By the way, they also have influence over the streams, rivers, aquafers and lakes through their representation on organizations like the Credit Valley Authority, the Toronto and Region Conservation Authority (TRCA) and other similar organizations throughout the province of Ontario.

They also collect through tax assessments the dollars that fund our public educational system and, in some cases, law enforcement such as the OPP and Peel Regional Police.

These people make decisions affecting our lives, our workplaces and our communities. So, don’t you think we should play our part and hold them to account?

Finally, in one town that I am familiar with, 70 per cent of property tax assessments come from homes and residences and only 30 per cent from commercial properties. Is this fair? Does this mean that residents are indirectly paying a share of taxes that commercial sources should be paying? How does that happen? Who is responsible?

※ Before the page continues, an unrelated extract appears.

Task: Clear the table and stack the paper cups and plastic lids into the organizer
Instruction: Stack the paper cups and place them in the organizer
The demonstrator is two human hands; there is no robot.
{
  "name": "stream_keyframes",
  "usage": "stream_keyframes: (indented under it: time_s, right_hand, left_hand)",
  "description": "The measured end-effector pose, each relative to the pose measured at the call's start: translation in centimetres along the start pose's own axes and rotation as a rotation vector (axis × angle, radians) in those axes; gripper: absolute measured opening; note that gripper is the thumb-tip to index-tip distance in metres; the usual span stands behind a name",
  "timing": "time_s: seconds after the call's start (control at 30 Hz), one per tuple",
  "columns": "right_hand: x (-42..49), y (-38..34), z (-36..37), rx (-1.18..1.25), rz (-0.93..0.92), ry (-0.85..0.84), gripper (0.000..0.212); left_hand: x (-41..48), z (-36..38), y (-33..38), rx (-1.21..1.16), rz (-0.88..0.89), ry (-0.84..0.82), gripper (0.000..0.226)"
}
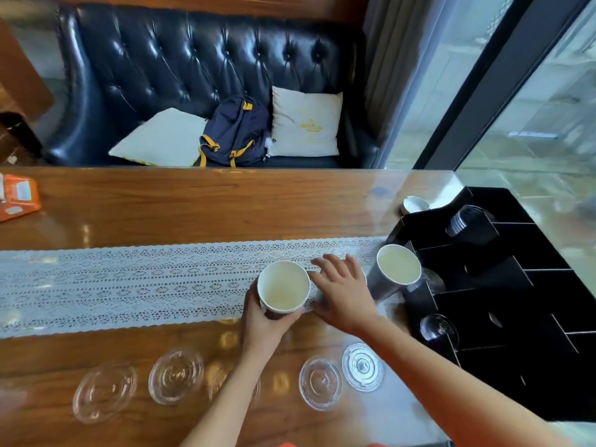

Workers have very busy lives. Other people at various levels make decisions affecting us, our families, our unions and our communities. You do not need to be a political junkie to be concerned about these and other matters; it is only common sense to educate ourselves, to be involved and to hold all politicians to account. Life is demanding. If we do not pay attention, we will not recognize the society and country that we end up with. Politicians always will make decisions that suit them. Consequently, we must have strong, informed union members active in our unions and in our communities.

It is the human, rational and compassionate thing to do to look out for and to protect others. This is what our solidarity means. Time to continue to make good noise. Imagine the possible results!